UEDVTs may be classified as primary, including disorders such as Paget‐Schroetter syndrome or other structural abnormality, or may be idiopathic; the majority are secondary clots.[5] Conventional risk factors for LEDVT including older age and obesity have been found to be less commonly associated,[1, 2, 5, 6, 7] and patients with UEDVT are generally younger, leaner, and a higher proportion are men. They are more likely to have malignancy or history of VTE and have undergone recent surgery or intensive care unit stay.[1, 2, 6] Central venous catheters (CVCs), often used in hospitalized patients, remain among the biggest known risks for UEDVT[1, 2, 3, 7, 8, 9, 10]; concomitant malignancy, VTE history, severe infection, surgery lasting >1 hour, and length of stay (LOS) >10 days confer additional risks with CVCs.[6, 7, 8, 11]

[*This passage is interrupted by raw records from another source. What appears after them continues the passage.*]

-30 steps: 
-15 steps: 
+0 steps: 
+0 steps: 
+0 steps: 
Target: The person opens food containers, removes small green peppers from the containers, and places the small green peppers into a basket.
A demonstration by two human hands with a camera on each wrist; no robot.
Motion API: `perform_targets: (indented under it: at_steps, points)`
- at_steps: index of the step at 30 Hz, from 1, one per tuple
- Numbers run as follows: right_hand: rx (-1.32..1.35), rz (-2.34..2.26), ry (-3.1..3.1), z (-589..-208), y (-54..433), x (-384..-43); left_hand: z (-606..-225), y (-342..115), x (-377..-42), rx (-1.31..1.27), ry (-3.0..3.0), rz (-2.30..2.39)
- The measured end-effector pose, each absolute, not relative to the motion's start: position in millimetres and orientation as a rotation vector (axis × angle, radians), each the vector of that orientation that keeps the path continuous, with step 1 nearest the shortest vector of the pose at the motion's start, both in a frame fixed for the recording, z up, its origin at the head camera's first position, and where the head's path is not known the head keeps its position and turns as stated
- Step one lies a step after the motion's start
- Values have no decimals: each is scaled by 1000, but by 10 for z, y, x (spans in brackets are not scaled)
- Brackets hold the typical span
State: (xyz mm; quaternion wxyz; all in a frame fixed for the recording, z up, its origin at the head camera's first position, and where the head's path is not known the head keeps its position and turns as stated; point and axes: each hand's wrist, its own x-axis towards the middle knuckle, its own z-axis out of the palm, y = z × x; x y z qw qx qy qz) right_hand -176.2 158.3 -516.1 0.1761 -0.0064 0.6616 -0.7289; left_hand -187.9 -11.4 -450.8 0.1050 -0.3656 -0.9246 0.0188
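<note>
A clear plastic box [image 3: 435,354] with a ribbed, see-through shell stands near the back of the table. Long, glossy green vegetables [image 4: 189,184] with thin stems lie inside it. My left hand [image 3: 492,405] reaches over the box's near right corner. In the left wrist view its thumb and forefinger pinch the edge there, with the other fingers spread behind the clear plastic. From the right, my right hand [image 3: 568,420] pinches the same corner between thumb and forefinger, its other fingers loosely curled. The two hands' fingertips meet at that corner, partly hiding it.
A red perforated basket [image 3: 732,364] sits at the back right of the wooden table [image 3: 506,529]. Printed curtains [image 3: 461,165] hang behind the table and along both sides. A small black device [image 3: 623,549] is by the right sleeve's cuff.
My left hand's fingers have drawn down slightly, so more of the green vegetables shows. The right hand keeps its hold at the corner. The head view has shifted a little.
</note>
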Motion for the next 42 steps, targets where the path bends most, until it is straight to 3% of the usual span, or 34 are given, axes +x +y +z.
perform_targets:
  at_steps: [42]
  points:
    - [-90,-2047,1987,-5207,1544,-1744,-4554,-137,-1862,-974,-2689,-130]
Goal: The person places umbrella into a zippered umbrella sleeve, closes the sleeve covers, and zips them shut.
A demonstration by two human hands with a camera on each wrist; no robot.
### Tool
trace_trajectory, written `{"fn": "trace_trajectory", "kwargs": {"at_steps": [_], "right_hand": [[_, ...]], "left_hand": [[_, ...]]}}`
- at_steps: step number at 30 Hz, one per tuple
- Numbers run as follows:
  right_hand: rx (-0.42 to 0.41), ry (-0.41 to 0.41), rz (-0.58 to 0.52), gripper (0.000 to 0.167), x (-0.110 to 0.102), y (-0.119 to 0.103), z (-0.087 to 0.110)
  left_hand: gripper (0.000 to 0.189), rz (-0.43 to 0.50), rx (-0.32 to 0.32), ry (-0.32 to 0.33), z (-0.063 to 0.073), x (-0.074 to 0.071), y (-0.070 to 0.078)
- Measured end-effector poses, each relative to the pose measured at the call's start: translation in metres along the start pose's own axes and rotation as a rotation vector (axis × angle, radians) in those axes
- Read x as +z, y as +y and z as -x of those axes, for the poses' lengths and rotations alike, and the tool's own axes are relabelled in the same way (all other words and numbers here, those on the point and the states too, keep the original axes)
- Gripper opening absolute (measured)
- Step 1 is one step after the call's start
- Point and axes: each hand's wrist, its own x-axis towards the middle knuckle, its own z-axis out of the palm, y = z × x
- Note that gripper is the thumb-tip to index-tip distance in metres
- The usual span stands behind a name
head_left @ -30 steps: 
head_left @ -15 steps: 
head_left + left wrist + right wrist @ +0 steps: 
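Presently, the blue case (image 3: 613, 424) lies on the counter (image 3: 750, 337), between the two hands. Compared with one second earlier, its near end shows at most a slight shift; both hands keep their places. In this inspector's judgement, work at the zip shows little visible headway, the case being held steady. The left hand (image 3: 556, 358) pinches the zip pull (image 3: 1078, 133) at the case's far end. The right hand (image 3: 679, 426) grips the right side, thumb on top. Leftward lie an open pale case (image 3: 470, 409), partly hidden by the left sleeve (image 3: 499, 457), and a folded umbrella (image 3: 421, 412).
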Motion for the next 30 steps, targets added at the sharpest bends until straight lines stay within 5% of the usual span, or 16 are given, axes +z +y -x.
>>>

UEDVTs, once thought to be relatively benign, are now recognized to result in complications including PE, progression, recurrence, and post‐thrombotic syndrome.[2, 4, 12, 13] Despite extensive efforts to increase appropriate VTE prophylaxis in inpatients,[14] the role of chemoprophylaxis to prevent UEDVT remains undefined. Current guidelines recommend anticoagulation for treatment and complication prevention,[13, 15] but to date the evidence derives largely from observational studies or is extrapolated from the LEDVT literature.[2, 13]

To improve understanding of UEDVT at our institution, we set out to (1) determine UEDVT incidence in hospitalized patients, (2) describe associated risks and outcomes, and (3) assess management during hospitalization and at discharge.

METHODS

We identified all consecutive adult patients diagnosed with Doppler ultrasound‐confirmed UEDVT during hospitalization at Harborview Medical Center between September 2011 and November 2012. For patients who were readmitted during the study period, the first of their hospitalizations was used to describe associated factors, management, and outcomes. We present characteristics of all other hospitalizations during this time period for comparison. Harborview is a 413‐bed academic tertiary referral center and the only level 1 trauma center in a 5‐state area. Patients with UEDVT were identified using an information technology (IT) tool (the Harborview VTE tool) (Figure 1), which captures VTE events from vascular laboratory and radiology studies using natural language processing. Doppler ultrasound to assess for deep vein thrombosis (DVT) and computed tomographic scans to diagnose PE were ordered by inpatient physicians for symptomatic patients. The reason for obtaining the study is included in the ultrasound reports. We do not routinely screen for UEDVT at our institution. UEDVT included clots in the deep veins of the upper extremities including internal jugular, subclavian, axillary, and brachial veins. Superficial thrombosis and thrombophlebitis were excluded. We previously compared VTE events captured by this tool with administrative billing data and found that all VTE events that were coded were captured with the tool.

Figure 1
The Harborview venous thromboembolism tool. Abbreviations: PICC, peripherally inserted central catheter; SCD, sequential compression device. R, Right; cm, centimeters; ArmCirc Arm circumference; Dt, Date; Tm, Time; Pos, Positive; POA, Present on Admission; Vasc Type, Type of Vascular Study; LE, lower extremity; UE, upper extremity; Src, Source; Pt, Patient.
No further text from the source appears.